This specification relates to processing local entity content.
The Internet provides access to a wide variety of resources such as video or audio files, web pages for particular subjects, book articles, or news articles. A search system can identify resources in response to a search query that includes one or more search phrases (i.e., one or more words). The search system ranks the resources based on their relevance to the search query and on measures of quality of the resources and provides search results that link to the identified resources. The search results are typically ordered for viewing according to the rank.
Some search systems can obtain or infer a location of a user device from which a search query was received and include local search results that are responsive to the search query. A local search result is a search result that references a document that describes a local entity. A local entity, in turn, is an entity that has been classified as having local significance to particular location. Local entities are typically physical entities associated with an address or a region, such as a restaurant, a hospital, a landmark, and the like. A search result referencing a document describing a local entity receives a search score “boost” for a query if the location associated with the local entity is near the location of the user device. For example, in response to a search query for “coffee shop.” the search system may provide local search results that reference web pages for coffee shops near the location of the user device. Many users in various geographic regions will likely be satisfied with receiving local results for coffee shops in response to the search query “coffee shop” because it is likely that a user submitting the query “coffee shop” is interested in search results for coffee shops that are local to the user's location.
Some search systems also provide search results based on similarity of the subject matter that the documents describe.
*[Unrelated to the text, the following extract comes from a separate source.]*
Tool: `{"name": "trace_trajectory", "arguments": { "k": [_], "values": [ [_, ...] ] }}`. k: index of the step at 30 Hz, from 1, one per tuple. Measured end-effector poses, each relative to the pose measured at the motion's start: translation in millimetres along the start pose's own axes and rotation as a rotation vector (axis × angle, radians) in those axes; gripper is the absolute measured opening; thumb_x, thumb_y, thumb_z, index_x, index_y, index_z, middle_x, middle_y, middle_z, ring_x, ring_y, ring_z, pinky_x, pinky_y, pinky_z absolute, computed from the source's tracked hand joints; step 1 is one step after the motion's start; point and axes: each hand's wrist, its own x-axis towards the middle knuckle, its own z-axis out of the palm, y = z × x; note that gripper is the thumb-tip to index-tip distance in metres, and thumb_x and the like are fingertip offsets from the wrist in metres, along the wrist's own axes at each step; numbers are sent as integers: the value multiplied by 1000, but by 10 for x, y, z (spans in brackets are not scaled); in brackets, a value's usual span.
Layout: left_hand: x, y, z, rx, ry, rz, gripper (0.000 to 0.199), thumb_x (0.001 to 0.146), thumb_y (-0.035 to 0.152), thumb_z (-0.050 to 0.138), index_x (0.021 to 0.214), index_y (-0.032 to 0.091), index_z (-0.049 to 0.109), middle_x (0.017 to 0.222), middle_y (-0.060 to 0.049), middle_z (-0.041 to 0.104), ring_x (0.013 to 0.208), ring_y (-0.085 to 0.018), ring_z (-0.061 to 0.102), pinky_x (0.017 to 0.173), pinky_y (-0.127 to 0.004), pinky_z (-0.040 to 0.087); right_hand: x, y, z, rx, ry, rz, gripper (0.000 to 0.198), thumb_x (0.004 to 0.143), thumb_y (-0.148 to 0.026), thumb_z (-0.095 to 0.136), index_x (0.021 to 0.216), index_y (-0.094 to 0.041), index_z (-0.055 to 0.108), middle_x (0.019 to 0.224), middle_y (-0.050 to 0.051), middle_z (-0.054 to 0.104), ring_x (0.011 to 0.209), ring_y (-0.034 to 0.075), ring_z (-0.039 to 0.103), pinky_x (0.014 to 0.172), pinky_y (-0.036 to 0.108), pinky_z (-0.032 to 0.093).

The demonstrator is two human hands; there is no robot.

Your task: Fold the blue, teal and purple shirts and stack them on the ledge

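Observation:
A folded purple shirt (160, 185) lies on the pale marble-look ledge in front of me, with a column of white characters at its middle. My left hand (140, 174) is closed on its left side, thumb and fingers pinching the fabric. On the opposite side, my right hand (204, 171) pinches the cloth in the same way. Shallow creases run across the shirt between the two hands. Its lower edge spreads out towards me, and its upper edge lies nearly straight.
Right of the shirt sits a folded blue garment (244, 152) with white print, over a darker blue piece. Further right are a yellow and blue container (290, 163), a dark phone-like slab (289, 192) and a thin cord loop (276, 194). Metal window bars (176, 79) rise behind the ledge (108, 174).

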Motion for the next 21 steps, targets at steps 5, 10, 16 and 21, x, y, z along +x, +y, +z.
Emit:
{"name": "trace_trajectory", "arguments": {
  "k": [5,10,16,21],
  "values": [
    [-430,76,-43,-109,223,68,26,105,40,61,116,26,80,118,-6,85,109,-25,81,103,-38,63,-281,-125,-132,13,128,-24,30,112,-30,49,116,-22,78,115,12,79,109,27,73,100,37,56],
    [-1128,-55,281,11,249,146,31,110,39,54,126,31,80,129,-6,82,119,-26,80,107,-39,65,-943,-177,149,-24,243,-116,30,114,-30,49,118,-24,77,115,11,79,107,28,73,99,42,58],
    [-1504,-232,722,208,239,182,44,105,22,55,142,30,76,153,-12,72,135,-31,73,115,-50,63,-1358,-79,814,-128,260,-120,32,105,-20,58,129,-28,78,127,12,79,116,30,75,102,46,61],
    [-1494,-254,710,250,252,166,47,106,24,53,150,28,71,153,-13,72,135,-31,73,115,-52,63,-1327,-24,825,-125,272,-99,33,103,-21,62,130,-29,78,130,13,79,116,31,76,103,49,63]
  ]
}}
In the context of local entities, for example, some search systems may use several or more different algorithms to generate lists of similar local entities. The algorithms need not necessarily take into account location. For example, entities, whether local or not, may be categorized as being similar based on one or more of the following signals: keyword descriptors; query term click fractions; search result selection co-occurrence; site analysis; and so on. Because each algorithm uses a different set of signals and implements different processing steps, each algorithm, for a particular local entity, may produce a different set of entities that are determined to be related or similar to the particular local entity. For example, a particular algorithm may be tuned to generate, for a particular restaurant entity, a list of other entities that provide the same or very similar menu items. Likewise, another algorithm may be tuned to generate, for the particular entity, a list of other entities for which users of a particular demographic exhibit similar click behavior for a set of query terms.